New York has been bewildered for more than three long decades about the missing child case and the prosecutors’ effort to finally close the case had collapsed on Friday as jurors had been unable to reach a verdict, that too for the third time.

Pedro Hernandez, 54, a factory worker in New Jersey have confessed the killing of 6-year-old Etan Patz, 33 years after the disappearance of the boy in 1979 and a judge therefore declared a mistrial in the case.

According to Hernandez’s defense, everything that he admitted had been imaginary, and doctors testified for the defense that Hernandez has trouble telling the reality apart from his illusions. His lawyers also pointed to Jose Ramos, a convicted pedophile who admitted to a federal prosecutor that he had been with Etan the day of the boy’s disappearance, according to the testimony. Ramos, who is now jailed in Pennsylvania, has since said he has nothing to do with Etan’s disappearance and prosecutors never felt they did not have enough evidence to charge him.

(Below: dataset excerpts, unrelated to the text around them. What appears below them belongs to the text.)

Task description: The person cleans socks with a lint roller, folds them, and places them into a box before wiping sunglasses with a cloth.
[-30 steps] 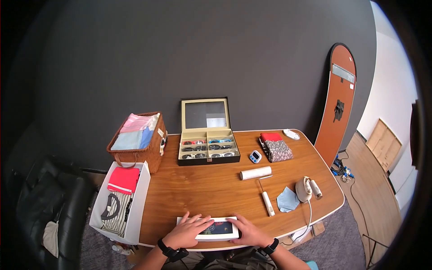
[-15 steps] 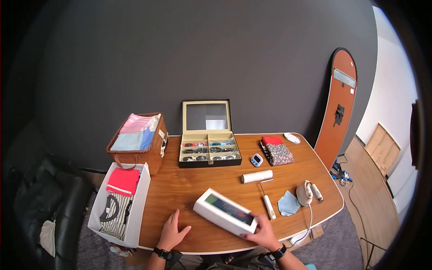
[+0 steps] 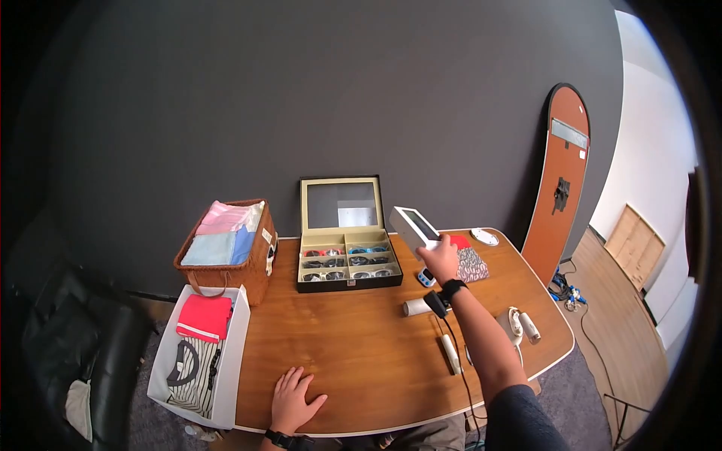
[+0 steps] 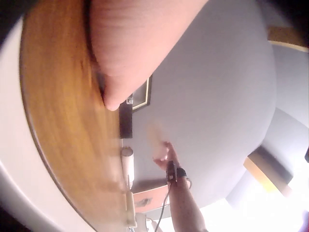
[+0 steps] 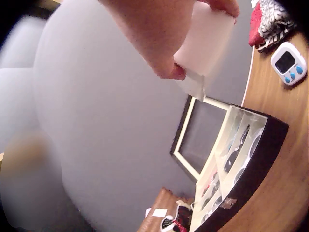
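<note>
A white box with a dark top panel (image 3: pixel 416 226) is held at one end by my right hand (image 3: pixel 439 258), up near the back of the table, right of the eyeglass case (image 3: pixel 350 279). In the right wrist view the thumb and fingers of my right hand (image 5: pixel 161 43) grip the white box (image 5: pixel 206 41) from both sides, above the case (image 5: pixel 256 164). My left hand (image 3: pixel 294 400) rests with fingers spread on the wooden table near its front edge, holding nothing; the left wrist view shows that hand (image 4: pixel 130 43) against the tabletop.
Folded red and patterned cloth (image 3: pixel 472 264), a blue-white timer (image 3: pixel 426 277) and a white roll (image 3: pixel 416 307) lie below the right arm. A wicker basket (image 3: pixel 256 274) and a white bin (image 3: pixel 233 376) stand left; a white corded device (image 3: pixel 514 325) sits right.
The right hand first took the box alone, lifting and tilting it, then carried it forward to the back of the table. The left hand let go and came down flat on the table.
</note>
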Demonstrator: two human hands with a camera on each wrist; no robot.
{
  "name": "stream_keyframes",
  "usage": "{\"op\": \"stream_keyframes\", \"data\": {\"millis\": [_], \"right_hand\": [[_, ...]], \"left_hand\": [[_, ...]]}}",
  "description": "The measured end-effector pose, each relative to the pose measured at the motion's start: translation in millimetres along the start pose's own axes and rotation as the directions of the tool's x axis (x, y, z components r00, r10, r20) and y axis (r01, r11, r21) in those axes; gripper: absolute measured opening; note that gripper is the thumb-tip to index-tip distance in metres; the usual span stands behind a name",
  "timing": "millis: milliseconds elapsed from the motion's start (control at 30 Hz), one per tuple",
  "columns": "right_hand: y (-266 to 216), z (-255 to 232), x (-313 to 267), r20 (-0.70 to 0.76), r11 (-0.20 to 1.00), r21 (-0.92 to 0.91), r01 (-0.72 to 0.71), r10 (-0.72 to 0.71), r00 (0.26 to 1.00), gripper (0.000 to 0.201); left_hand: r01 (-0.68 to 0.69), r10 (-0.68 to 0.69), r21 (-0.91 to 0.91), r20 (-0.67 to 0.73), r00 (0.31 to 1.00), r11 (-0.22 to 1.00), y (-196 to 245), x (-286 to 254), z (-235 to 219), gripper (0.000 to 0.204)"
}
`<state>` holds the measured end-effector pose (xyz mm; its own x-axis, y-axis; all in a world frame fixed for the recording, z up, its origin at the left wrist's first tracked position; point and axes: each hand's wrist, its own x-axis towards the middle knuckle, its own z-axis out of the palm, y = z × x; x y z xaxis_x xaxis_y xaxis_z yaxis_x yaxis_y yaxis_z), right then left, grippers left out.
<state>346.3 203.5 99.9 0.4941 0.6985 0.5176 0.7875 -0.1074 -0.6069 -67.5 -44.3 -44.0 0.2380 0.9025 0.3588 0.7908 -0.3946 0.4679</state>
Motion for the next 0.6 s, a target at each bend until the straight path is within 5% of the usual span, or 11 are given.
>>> {"op": "stream_keyframes", "data": {"millis": [467,600], "right_hand": [[42,86,36,0.023,0.974,-0.096,-0.205,0.208,0.978,0.076],[49,105,38,0.009,0.975,-0.145,-0.169,0.173,0.985,0.076]], "left_hand": [[0.008,-0.009,0.019,0.015,1.0,1.0,18,1,-17,0.059],[0.011,-0.011,0.014,-0.013,1.0,1.0,13,2,-12,0.057]]}}
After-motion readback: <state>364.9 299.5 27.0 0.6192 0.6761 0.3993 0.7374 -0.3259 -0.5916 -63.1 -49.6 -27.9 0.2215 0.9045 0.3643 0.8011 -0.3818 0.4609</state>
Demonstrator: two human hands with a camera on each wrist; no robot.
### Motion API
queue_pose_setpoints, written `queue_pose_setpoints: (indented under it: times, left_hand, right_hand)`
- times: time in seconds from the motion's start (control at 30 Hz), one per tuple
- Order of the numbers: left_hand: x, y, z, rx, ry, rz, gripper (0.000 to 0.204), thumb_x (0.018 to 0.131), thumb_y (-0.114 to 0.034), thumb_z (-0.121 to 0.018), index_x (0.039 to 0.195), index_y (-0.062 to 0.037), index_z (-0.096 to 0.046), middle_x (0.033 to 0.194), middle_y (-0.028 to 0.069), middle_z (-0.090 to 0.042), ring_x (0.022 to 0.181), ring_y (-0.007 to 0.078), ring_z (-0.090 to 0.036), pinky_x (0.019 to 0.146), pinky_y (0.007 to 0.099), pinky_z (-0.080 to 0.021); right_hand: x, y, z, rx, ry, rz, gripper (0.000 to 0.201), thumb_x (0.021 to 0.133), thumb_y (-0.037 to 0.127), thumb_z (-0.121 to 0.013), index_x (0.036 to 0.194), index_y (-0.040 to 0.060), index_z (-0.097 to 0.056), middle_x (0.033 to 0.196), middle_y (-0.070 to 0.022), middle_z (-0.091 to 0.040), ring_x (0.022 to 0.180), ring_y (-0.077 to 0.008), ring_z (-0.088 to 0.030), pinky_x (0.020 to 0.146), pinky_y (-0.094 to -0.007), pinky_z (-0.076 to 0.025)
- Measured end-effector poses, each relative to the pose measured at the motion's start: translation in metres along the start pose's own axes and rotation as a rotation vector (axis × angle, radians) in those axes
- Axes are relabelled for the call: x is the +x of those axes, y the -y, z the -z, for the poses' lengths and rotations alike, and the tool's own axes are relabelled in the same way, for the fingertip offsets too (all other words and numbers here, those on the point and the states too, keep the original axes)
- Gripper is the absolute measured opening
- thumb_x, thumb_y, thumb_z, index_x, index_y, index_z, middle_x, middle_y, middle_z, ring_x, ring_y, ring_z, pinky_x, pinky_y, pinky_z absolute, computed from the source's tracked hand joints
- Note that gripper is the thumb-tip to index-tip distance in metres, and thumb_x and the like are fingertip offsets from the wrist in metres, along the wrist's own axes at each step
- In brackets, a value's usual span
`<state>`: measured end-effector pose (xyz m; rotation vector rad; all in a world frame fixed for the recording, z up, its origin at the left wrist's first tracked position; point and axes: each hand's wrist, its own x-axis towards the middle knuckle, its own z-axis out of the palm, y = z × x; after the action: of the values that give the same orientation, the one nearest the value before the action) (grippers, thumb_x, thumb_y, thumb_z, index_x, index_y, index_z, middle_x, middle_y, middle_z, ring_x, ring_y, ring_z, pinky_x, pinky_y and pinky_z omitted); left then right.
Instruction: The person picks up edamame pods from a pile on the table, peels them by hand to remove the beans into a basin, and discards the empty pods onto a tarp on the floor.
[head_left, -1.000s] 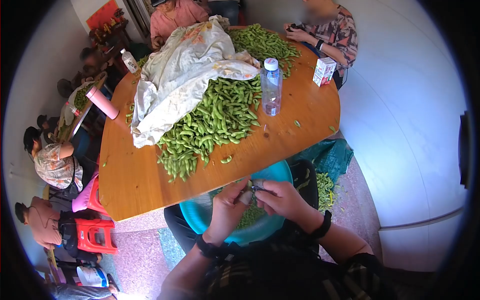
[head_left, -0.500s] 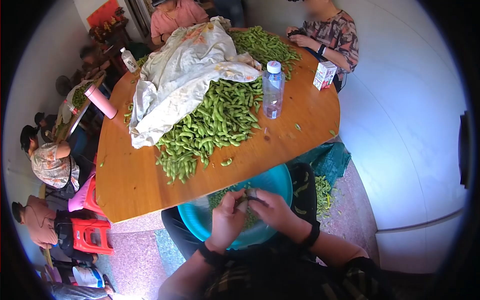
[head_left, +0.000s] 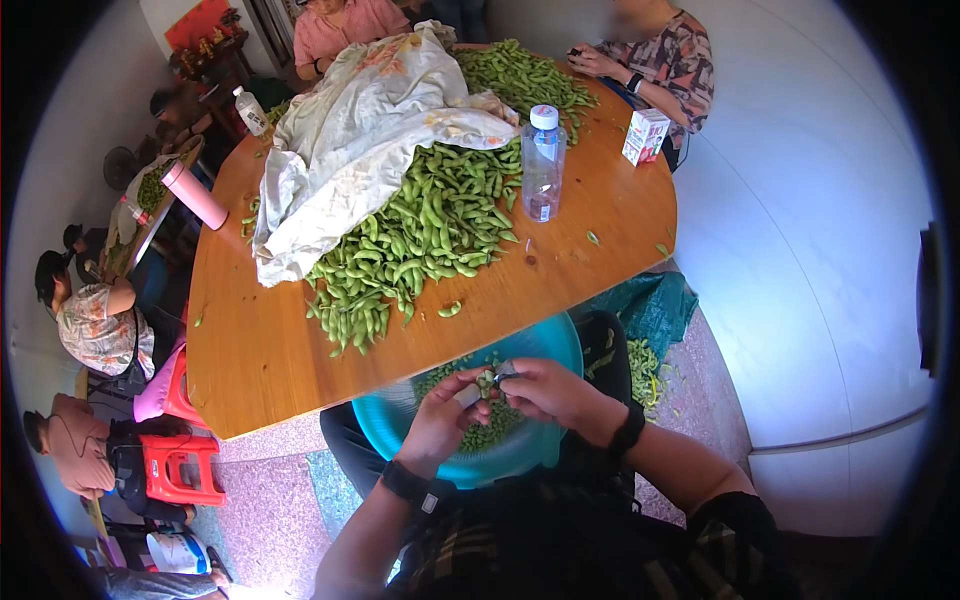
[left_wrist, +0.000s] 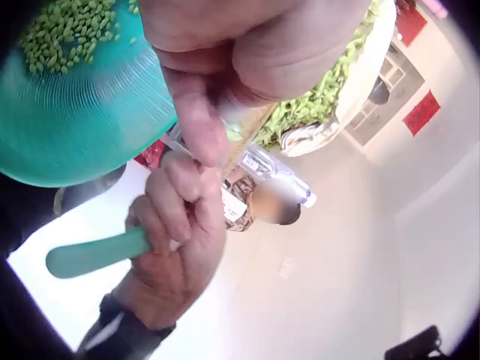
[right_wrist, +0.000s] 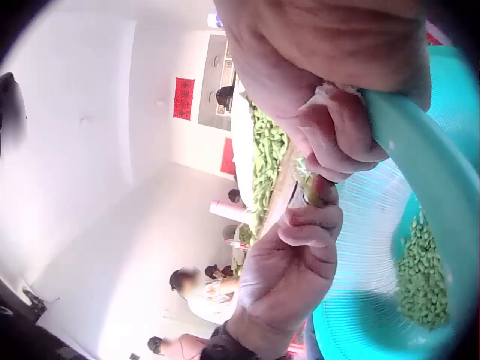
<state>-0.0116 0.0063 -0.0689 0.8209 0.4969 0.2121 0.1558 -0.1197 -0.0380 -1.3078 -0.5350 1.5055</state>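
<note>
Over the teal basin (head_left: 375, 420), the left hand (head_left: 435, 425) pinches a green pod (head_left: 487, 382) between thumb and fingers. Its fingertips meet the right hand (head_left: 565, 395) at the pod. In the left wrist view the right hand (left_wrist: 176, 225) has its fingers curled round a teal handle (left_wrist: 97, 253); the handle's working end is hidden. In the right wrist view the handle (right_wrist: 412, 142) sticks out of the right hand (right_wrist: 322, 75), and the left hand (right_wrist: 289, 270) holds the pod (right_wrist: 316, 191) just below. Shelled green beans (right_wrist: 424, 281) lie in the basin.
A wooden table (head_left: 245, 370) carries heaped pods (head_left: 420, 235), a whitish cloth (head_left: 340, 150), a clear bottle (head_left: 542, 170), a pink flask (head_left: 195, 195) and a small carton (head_left: 645, 137). Other people sit around. Red stools (head_left: 180, 470) stand left; a green sack (head_left: 655, 305) lies right.
The left hand's fingers have spread a little from the right hand's, and the pod between them shows more clearly. The table and its contents sit slightly higher in the head view.
</note>
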Motion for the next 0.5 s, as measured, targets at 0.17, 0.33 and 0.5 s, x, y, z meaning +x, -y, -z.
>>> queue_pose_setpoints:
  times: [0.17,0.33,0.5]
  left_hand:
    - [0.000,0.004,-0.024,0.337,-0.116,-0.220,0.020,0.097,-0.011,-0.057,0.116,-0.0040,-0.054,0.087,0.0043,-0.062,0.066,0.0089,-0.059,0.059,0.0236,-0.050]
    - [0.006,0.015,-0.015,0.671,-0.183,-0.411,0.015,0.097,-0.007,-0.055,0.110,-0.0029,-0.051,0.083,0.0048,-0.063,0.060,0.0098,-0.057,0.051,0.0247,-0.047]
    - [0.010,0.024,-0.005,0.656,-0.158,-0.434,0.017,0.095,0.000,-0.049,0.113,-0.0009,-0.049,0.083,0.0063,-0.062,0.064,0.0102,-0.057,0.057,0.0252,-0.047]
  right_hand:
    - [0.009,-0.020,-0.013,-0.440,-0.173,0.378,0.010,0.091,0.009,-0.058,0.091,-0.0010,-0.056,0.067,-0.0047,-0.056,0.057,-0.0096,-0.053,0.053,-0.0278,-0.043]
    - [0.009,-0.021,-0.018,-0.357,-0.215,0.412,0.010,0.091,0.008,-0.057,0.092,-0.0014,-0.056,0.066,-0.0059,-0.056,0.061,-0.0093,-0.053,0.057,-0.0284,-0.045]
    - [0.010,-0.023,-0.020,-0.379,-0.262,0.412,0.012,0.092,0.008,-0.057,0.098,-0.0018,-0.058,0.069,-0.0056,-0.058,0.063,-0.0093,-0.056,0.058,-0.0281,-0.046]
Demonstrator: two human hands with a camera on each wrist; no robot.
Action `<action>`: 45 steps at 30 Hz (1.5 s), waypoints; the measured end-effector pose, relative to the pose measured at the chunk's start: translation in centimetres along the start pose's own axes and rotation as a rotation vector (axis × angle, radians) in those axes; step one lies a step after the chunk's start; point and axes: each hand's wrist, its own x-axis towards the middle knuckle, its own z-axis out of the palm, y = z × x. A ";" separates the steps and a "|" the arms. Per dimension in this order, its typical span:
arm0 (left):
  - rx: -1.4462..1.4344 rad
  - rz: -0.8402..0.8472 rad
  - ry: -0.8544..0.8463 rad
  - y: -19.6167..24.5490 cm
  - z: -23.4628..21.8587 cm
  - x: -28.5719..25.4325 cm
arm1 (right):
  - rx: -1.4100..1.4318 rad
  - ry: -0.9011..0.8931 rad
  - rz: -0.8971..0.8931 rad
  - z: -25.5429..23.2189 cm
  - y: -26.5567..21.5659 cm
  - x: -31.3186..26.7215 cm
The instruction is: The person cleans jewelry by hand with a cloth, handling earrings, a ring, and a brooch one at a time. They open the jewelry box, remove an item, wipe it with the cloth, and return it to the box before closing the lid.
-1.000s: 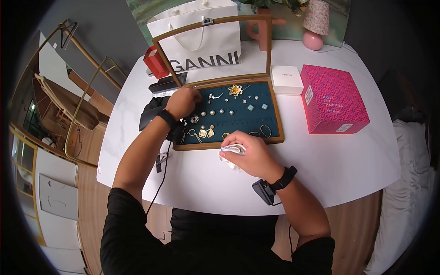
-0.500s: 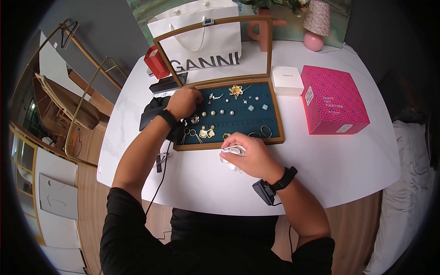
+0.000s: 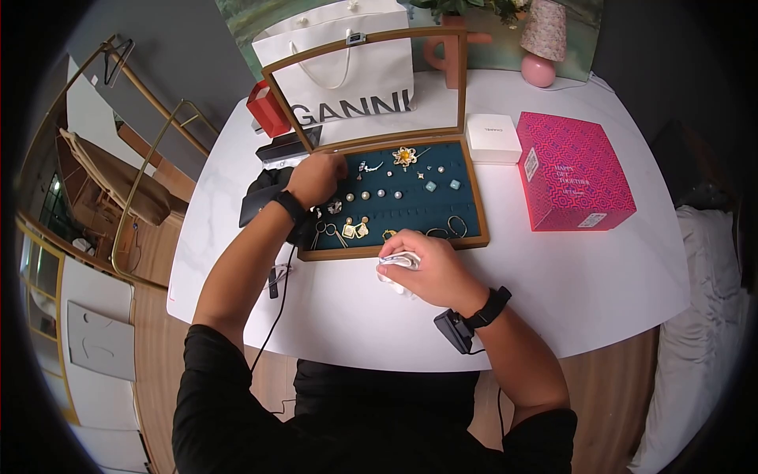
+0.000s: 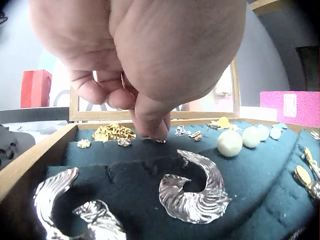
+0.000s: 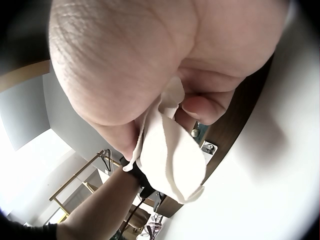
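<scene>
My left hand reaches into the far left part of a wooden jewelry case with its glass lid raised. In the left wrist view its thumb and forefinger pinch a tiny shiny stud at the dark green lining. Gold and silver pieces lie beside the fingertips. Nearer are silver curved earrings and several pearl studs. Over the case's front edge my right hand grips a folded white cloth, which hangs below the fingers.
Behind the raised lid stands a white paper bag. A white box and a pink patterned box sit to the right, a red box at the back left. A black cable runs beside the left forearm.
</scene>
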 end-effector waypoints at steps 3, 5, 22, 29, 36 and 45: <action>0.021 0.014 -0.020 0.1 -0.1 0.2 | -0.008 0.000 -0.002 0.0 0.0 0.0; 0.044 -0.019 -0.061 0.3 -0.3 0.4 | -0.008 0.000 -0.001 0.0 0.0 0.0; 0.163 0.080 0.010 2.9 0.3 1.2 | -0.012 -0.003 0.000 -0.1 -0.1 0.0; -0.293 -0.019 0.213 5.9 -2.9 -1.1 | 0.034 0.066 -0.065 0.1 0.2 0.0; -1.119 -0.190 0.105 12.0 -3.0 -8.8 | 0.317 0.229 -0.073 0.8 1.2 0.4; -1.597 -0.195 0.116 15.0 1.5 -14.6 | 0.092 0.226 -0.174 0.4 1.6 0.7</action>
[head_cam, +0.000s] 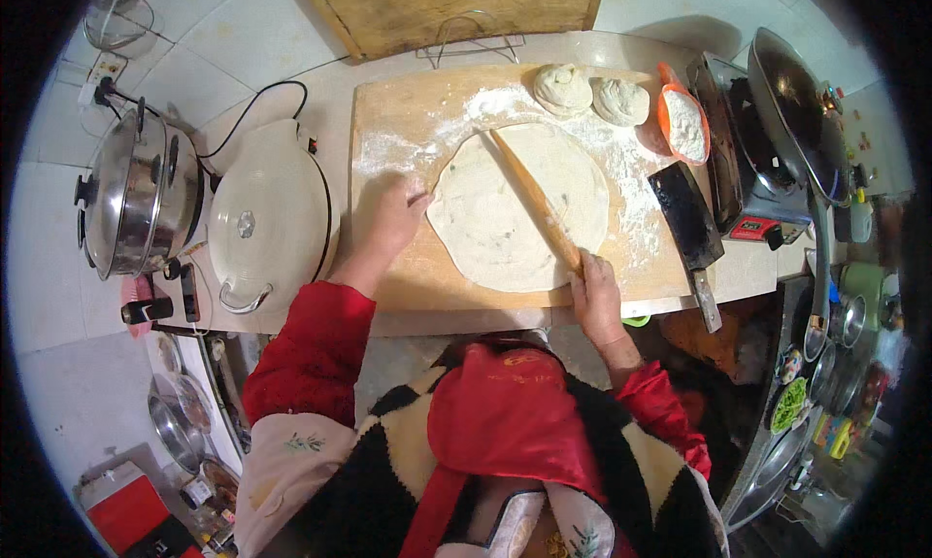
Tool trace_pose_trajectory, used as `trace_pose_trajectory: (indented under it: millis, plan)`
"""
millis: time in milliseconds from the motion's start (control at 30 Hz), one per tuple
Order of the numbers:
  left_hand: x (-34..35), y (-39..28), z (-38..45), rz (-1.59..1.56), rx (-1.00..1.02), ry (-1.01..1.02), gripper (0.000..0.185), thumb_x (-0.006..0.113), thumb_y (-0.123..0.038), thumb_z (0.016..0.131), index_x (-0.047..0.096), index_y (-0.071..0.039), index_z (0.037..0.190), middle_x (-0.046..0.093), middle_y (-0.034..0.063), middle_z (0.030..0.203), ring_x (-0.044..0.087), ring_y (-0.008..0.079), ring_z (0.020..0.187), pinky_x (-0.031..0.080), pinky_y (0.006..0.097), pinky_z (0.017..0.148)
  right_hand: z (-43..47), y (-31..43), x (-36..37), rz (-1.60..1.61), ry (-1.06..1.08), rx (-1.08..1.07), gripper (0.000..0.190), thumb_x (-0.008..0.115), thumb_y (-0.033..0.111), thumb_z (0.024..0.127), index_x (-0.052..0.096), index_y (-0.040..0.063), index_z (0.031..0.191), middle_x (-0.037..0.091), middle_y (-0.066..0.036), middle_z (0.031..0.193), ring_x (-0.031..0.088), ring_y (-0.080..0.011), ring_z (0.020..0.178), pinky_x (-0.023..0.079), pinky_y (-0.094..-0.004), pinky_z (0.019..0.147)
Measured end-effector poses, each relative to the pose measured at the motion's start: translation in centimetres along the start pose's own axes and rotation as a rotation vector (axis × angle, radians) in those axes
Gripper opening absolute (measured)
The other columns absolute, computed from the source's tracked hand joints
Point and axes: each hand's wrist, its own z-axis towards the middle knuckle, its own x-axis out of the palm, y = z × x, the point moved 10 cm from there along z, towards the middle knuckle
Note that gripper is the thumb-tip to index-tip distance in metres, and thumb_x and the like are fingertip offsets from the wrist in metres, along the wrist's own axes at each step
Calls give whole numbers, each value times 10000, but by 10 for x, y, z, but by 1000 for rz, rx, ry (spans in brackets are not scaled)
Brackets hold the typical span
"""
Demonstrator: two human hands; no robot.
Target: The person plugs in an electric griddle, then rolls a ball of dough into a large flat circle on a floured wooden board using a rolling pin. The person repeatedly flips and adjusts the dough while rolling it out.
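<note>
A large round of rolled dough (495,215) lies flat on the floured wooden board (386,266), with small dark flecks showing in it. Across it slants a wooden rolling pin (535,194), its lower end held in my right hand (598,288) at the dough's lower right edge. The fingertips of my left hand (397,212) touch or pinch the left edge of the dough. Two coiled dough pieces, one (563,89) beside the other (620,102), sit at the board's upper right. A cleaver (688,215) rests on the board's right edge, its handle pointing towards me.
An orange scoop of flour (684,124) lies at the upper right, near a gas stove (764,201) with a wok (797,106). To the left stand a closed white electric pan (269,208) and a steel steamer pot (138,194). A wire rack (473,48) is behind the board.
</note>
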Motion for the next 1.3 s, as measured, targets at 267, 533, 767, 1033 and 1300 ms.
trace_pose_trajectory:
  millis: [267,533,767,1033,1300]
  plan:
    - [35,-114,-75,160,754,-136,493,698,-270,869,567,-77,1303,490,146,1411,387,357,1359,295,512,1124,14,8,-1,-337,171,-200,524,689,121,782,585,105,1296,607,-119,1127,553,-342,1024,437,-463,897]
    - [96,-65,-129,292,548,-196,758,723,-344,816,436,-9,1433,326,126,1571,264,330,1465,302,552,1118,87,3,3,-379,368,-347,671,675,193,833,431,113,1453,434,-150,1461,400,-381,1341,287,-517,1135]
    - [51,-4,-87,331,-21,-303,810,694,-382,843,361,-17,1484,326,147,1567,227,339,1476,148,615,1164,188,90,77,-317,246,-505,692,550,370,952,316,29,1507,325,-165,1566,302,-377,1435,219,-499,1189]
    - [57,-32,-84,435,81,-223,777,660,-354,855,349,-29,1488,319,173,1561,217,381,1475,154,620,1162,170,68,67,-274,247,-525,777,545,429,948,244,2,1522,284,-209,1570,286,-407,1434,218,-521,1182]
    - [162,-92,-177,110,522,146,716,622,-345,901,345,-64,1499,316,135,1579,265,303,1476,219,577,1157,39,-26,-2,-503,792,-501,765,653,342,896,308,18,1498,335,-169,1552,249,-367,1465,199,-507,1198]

It is time for prosecutors to make a decision whether to attempt a new trial against Hernandez or let him go free. District Attorney Cyrus Vance said in a statement without any indication of his plans or retrying Hernandez, “We believe there is clear and corroborated evidence of the defendant’s guilt beyond a reasonable doubt.”

The Patz’s family meanwhile never moved nor did they change their phone number, for years wondering and hoping whether there was a chance their missing boy might call them. The family expressed outrage that the jury failed to reach a verdict. Stanley Patz, Etan’s father, told reporters on Friday that, “This man did it. He said it. How many times does a man have to confess before you believe him and it’s not a hallucination?”